Exercise prompt:
Where the listing below reaches the line containing "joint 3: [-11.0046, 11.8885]", start writing out lines exactly, and stop once the line containing "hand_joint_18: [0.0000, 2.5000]" has been written.
#### Extracted records ####
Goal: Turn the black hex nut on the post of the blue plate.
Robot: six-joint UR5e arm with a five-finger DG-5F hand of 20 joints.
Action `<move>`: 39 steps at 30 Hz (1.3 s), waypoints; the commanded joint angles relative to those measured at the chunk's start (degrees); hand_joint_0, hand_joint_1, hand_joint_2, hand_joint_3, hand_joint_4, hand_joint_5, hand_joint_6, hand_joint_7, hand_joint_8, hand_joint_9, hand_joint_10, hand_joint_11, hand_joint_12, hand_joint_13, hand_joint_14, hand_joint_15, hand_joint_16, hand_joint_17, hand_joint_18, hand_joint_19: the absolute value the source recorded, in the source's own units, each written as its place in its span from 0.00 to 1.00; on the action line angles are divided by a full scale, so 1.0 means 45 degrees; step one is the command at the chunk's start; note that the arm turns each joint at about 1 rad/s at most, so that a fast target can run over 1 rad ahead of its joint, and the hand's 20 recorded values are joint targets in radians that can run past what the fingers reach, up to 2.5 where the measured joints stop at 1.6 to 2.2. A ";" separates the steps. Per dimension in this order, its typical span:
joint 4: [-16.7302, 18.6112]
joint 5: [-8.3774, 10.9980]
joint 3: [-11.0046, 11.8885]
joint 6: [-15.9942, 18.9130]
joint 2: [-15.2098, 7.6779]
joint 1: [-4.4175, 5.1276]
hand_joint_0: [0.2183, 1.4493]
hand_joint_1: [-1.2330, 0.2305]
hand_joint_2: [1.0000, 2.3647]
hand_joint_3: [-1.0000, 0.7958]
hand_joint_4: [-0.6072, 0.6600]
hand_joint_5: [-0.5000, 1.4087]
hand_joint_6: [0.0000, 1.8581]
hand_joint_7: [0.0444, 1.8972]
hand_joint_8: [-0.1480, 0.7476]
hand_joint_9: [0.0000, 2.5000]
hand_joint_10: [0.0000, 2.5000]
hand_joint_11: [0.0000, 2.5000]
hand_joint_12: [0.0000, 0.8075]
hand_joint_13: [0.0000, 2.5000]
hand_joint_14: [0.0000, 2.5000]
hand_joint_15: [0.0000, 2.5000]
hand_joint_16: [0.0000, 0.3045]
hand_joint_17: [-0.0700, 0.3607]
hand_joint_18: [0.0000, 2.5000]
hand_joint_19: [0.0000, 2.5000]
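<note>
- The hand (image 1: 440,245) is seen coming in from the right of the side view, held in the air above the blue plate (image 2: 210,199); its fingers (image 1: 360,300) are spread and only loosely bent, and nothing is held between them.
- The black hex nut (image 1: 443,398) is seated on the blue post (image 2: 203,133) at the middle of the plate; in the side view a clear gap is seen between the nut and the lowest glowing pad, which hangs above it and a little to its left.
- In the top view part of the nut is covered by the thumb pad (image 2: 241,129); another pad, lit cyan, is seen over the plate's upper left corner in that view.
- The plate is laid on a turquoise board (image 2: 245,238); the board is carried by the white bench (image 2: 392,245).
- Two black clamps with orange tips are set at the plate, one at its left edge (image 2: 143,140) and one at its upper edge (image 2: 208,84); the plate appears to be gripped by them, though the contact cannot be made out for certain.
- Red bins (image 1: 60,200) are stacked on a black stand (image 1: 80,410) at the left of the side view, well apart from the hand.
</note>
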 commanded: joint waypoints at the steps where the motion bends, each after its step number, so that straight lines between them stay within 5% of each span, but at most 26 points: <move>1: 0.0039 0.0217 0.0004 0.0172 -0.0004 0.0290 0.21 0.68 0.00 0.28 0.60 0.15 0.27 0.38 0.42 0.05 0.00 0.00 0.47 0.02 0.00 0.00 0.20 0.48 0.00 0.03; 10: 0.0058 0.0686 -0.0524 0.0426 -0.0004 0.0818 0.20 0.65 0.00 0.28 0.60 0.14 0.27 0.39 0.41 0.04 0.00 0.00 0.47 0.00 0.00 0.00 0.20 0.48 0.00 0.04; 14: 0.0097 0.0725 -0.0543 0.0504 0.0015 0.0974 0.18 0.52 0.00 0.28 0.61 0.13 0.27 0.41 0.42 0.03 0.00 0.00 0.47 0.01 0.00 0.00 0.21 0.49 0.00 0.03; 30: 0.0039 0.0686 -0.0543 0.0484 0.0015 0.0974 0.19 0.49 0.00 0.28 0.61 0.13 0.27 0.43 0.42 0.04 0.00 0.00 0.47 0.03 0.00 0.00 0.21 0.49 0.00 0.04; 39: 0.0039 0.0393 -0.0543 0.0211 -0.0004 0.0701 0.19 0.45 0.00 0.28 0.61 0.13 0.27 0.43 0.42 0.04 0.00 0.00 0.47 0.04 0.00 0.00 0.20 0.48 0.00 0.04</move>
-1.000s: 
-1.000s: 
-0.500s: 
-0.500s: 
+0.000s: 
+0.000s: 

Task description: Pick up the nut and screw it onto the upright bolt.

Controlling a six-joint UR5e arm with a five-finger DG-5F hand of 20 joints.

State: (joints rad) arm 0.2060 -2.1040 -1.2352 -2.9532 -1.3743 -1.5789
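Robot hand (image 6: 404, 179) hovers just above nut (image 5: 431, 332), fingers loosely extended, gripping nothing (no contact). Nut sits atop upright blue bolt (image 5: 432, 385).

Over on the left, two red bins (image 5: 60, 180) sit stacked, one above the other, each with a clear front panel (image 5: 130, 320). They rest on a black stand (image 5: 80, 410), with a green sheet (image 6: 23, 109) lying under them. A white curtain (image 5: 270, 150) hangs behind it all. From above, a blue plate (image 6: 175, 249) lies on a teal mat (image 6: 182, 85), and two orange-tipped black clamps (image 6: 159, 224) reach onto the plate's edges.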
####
Written response:
joint 3: [-11.0046, 11.8885]
joint 6: [-15.9942, 18.9130]
joint 2: [-15.2098, 7.6779]
joint 1: [-4.4175, 5.1276]
hand_joint_0: [0.2183, 1.4493]
hand_joint_1: [-1.2330, 0.2305]
hand_joint_2: [1.0000, 2.3647]
hand_joint_3: [-1.0000, 0.7958]
hand_joint_4: [-0.6072, 0.6600]
hand_joint_5: [-0.5000, 1.4087]
hand_joint_6: [0.0000, 1.8581]
hand_joint_7: [0.0444, 1.8972]
hand_joint_8: [-0.1480, 0.7476]
hand_joint_9: [0.0000, 2.5000]
hand_joint_10: [0.0000, 2.5000]
hand_joint_11: [0.0000, 2.5000]
hand_joint_12: [0.0000, 0.8075]
hand_joint_13: [0.0000, 2.5000]
hand_joint_14: [0.0000, 2.5000]
hand_joint_15: [0.0000, 2.5000]
hand_joint_16: [0.0000, 0.3045]
hand_joint_17: [-0.0700, 0.3607]
hand_joint_18: [0.0000, 2.5000]

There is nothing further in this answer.